WASD sought to find a way to increase its awareness and fix leaks and spills as they happen – or preferably, before they even happen. However, no one was capable of reacting to data in real time, instead, relying on analysis through spreadsheets, SQL tools, and basic reports. It often took a team of WASD engineers upwards of days, weeks, or months to process data from a single pump station.
How This Opportunity or Challenge Was Met: Technology has come to the rescue, and with the Internet of Things (IoT), a cloud database, and thousands of sensors gathering data such as water pressure, flow rates, and rainfall. Propelling this effort was a mandate from the US Environmental Protection Agency to manage and operate its sewer system more effectively.

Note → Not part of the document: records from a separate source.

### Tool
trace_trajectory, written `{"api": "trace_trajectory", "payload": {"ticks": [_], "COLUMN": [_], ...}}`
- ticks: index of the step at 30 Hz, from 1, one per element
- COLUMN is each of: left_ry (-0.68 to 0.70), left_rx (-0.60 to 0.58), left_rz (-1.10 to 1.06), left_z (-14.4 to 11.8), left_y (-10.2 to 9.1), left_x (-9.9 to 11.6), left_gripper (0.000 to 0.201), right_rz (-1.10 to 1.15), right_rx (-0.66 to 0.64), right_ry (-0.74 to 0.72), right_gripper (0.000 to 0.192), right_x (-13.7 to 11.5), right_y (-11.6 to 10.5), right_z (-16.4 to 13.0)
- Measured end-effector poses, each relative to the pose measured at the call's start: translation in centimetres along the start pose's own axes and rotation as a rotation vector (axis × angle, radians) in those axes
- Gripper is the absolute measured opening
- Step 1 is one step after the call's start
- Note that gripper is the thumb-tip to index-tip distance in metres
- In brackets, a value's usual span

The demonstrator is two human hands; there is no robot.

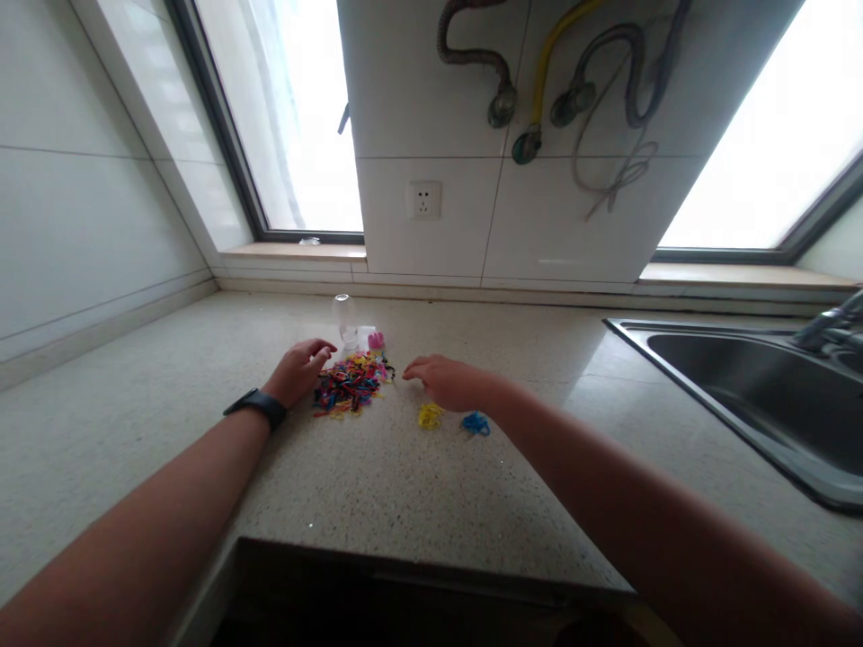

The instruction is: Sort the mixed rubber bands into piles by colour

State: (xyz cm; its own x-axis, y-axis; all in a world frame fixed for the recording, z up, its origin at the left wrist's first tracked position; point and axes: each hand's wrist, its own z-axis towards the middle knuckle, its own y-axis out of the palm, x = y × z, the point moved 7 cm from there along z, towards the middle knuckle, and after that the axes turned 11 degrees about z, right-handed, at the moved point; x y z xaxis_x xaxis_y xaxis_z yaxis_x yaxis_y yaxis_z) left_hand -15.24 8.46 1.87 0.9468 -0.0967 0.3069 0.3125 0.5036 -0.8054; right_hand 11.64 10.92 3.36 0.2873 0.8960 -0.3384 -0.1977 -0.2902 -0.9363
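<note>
A heap of small multicoloured rubber bands (351, 385) lies loosely spread on the speckled countertop (378, 485). At its left edge is my left hand (300, 373), fingers loosely apart and holding nothing that I can see. My right hand (441, 381) hovers just right of the heap, its fingers stretched toward it and no held thing visible. Below that hand lies a little pile of yellow rubber bands (430, 415). A small blue pile (475, 423) sits farther right, under the wrist. Behind the heap stand a clear bottle (346, 323) and a pink cap (376, 340).
A steel sink (742, 386) with a faucet (832, 323) is set into the counter at right. Hoses and valves (526, 144) hang on the tiled wall above a socket (424, 200). The counter's front edge (404, 562) borders a dark opening.
</note>
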Motion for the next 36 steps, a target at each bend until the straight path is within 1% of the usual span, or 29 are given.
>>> {"api": "trace_trajectory", "payload": {"ticks": [4,8,11,14,21,24,27,29,32,36], "left_ry": [-0.003,0.005,0.01,0.01,-0.002,-0.008,0.002,0.01,0.021,0.03], "left_rx": [-0.006,-0.007,-0.009,-0.009,-0.012,-0.01,-0.008,-0.011,-0.016,-0.022], "left_rz": [0.01,0.017,0.018,0.018,0.024,0.03,0.036,0.039,0.03,0.032], "left_z": [0.0,0.0,0.0,0.0,0.0,0.0,0.0,0.0,-0.1,-0.1], "left_y": [0.1,0.2,0.1,0.1,0.1,0.1,0.0,0.0,0.0,0.1], "left_x": [-0.2,-0.1,0.1,0.2,0.0,0.0,0.2,0.4,0.6,0.7], "left_gripper": [0.04,0.04,0.039,0.039,0.039,0.039,0.039,0.039,0.039,0.037], "right_rz": [0.072,0.12,0.14,0.139,0.092,0.098,0.111,0.125,0.168,0.22], "right_rx": [0.046,0.07,0.087,0.093,0.085,0.072,0.046,0.027,0.033,0.025], "right_ry": [0.007,0.013,0.003,-0.01,-0.06,-0.047,-0.021,0.003,0.043,0.061], "right_gripper": [0.051,0.05,0.048,0.047,0.048,0.048,0.046,0.043,0.038,0.038], "right_x": [0.1,-0.4,-0.9,-1.2,-1.4,-1.6,-1.8,-1.7,-1.2,-0.8], "right_y": [-1.3,-2.6,-3.1,-3.0,-1.8,-1.9,-2.5,-2.9,-3.3,-2.7], "right_z": [-1.4,-2.9,-3.4,-2.9,0.2,0.3,-0.7,-1.9,-4.0,-6.6]}}
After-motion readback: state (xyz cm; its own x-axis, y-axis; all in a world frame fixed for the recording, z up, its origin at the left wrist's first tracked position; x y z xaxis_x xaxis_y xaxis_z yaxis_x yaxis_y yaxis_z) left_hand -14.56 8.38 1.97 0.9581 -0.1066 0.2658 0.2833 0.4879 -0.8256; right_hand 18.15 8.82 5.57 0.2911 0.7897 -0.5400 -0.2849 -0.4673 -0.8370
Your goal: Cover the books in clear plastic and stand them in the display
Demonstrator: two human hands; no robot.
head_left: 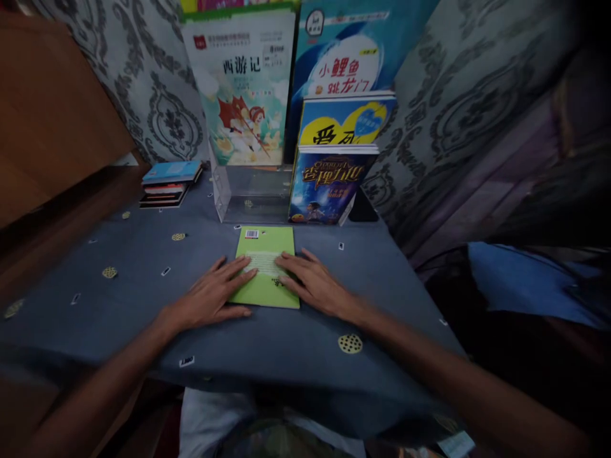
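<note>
A thin lime-green book [258, 292] lies flat on the table, with a barcode near its far left corner and a pale text panel across its middle. My left hand [210, 292] rests open at its left side, fingertips on the cover. From the right, my right hand [317, 284] lies open too, its fingers over the book's right edge. Just beyond the book stands a clear acrylic rack [258, 208]. In its front right slot is a dark blue book [329, 184], with a blue and yellow book [346, 117] behind.
At the rack's back stand a pale green book [243, 89] and a teal book [353, 57]. A small stack of books [169, 181] lies at left, near a brown wooden panel [57, 108]. A dark flat object [363, 207] sits right of the rack. Patterned curtains [443, 108] hang behind.
</note>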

The EPA expects reports demonstrating WASD’s infrastructure investments, along with maintenance, operator, and management dashboards that demonstrated their improvement. The WASD’s Information Technology team proposed a technology solution to solve the agency’s data problem, meet the EPA requirements, and rebuild their infrastructure in the cloud, with an IoT solution built on Microsoft Azure SQL Data Warehouse and Power BI.

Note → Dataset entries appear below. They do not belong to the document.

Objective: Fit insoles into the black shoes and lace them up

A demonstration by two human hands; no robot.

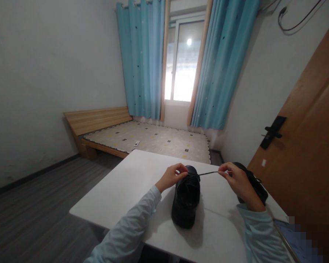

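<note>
A black shoe (184, 212) stands on the white table (120, 190), its heel toward me and its toe pointing away. My right hand (234, 179) pinches the end of a dark shoelace (208, 173), drawn out taut to the right of the shoe. Against the shoe's left side, near the lacing, my left hand (174, 177) has its thumb and fingers pressed together. Whatever lies between those fingertips is too small to make out. A second black shoe (259, 188) lies at the table's right side, partly hidden behind my right hand and forearm.
At the table's right edge lies a flat device with a screen (293, 233), partly blurred out. Beyond the table is a bed (156, 140) with a small white remote (136, 143) on it. A brown door (304, 135) with a black handle stands at right.
</note>
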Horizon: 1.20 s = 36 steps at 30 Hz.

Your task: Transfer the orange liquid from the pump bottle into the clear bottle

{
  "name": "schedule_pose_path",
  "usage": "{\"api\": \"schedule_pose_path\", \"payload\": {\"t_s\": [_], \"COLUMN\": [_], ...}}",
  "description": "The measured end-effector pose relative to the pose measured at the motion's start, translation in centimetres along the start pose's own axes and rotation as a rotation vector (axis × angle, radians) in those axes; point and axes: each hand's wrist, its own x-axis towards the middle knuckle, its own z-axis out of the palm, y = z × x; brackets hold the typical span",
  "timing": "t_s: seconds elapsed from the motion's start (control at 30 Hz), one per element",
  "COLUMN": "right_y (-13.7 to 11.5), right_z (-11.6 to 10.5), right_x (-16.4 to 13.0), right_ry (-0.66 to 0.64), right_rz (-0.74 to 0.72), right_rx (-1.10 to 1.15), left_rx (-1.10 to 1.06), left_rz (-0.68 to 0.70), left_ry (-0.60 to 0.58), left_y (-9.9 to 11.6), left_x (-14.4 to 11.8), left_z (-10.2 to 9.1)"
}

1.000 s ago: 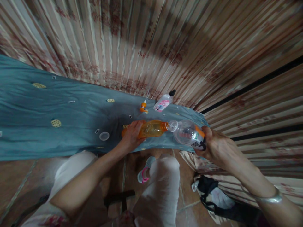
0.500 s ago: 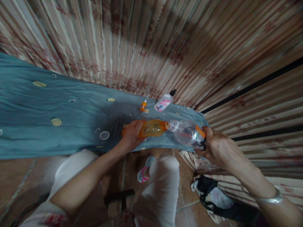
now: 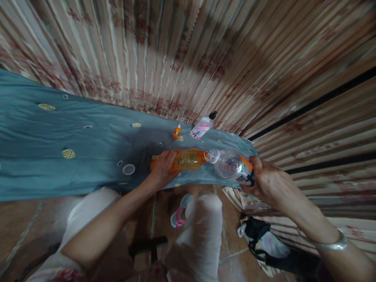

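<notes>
My left hand (image 3: 162, 169) grips an orange bottle (image 3: 188, 159) with amber liquid, held on its side over the blue cloth. My right hand (image 3: 266, 182) holds a clear plastic bottle (image 3: 230, 165) with an orange-and-black label, tipped so that its open mouth meets the mouth of the orange bottle. Both bottles are uncapped and hover just above the cloth's near edge.
The blue patterned cloth (image 3: 58, 156) covers a low surface before a striped curtain (image 3: 188, 51). On it lie a white cap (image 3: 128, 169), a small orange pump top (image 3: 176, 132) and a pink-labelled bottle (image 3: 201, 128). My knees, a shoe (image 3: 178, 216) and a dark bag (image 3: 264, 246) are below.
</notes>
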Motion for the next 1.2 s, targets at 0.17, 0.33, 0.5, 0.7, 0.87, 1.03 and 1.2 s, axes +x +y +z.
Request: {"api": "schedule_pose_path", "payload": {"t_s": [0.17, 0.33, 0.5, 0.7, 0.87, 1.03, 1.2], "right_y": [0.00, -0.02, -0.04, -0.10, -0.03, -0.04, -0.13], "right_z": [0.12, 0.08, 0.03, 0.16, 0.21, 0.11, 0.11], "right_x": [0.02, 0.04, -0.04, -0.02, -0.02, -0.02, -0.02], "right_ry": [0.021, 0.007, -0.006, -0.013, -0.009, -0.005, -0.015], "right_rz": [-0.003, 0.004, 0.012, 0.023, 0.016, 0.016, 0.026], "right_rx": [-0.008, 0.004, 0.033, 0.019, 0.021, 0.033, 0.023], "left_rx": [-0.013, -0.023, -0.025, -0.012, -0.008, -0.013, -0.006], "left_rz": [-0.016, -0.031, -0.029, -0.040, -0.051, -0.042, -0.047], "left_ry": [-0.004, -0.025, -0.015, -0.035, -0.027, -0.022, -0.033], "left_y": [0.18, 0.39, 0.32, 0.45, 0.41, 0.37, 0.51], "left_x": [0.06, 0.09, 0.02, 0.07, 0.04, 0.06, 0.14], "left_z": [-0.15, -0.38, -0.32, -0.40, -0.26, -0.32, -0.43]}}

Since adopting their cloud solution, WASD has loaded over 15 billion rows of SCADA historical data into their Azure SQL Data Warehouse and are adding over four million more every day. “This not only equips WASD to better analyze and act on its existing infrastructure but will allow for better insight which can help the planners, operations and maintenance staff identify and respond,” according to the case study. “If the pumps are overworked, this can be quickly identified so a maintenance crew to respond.”
Benefits From This Initiative: The new platform equips the WASD’s information technology team with the scalability, insight, and power to process data in seconds rather than days, the case study relates. Formerly, with spreadsheets only capable of handling an extract of three years’ worth of data of one metric of one pump station. With the cloud-based BI, engineers can look at data from more than 1,000 pump stations from the past 22 years in a matter of seconds.
Now, the WASD’s Information Technology team and WASD staff can pull data from their network for a holistic view of their infrastructure, as well as a more accurate profile of each pumping station, its maintenance history, and projected future performance. WASD staff can also extract data from specific years and better visualize those metrics. Data can be stored as necessary to better identify key details, and planners and engineers can make data-driven decisions in near real time.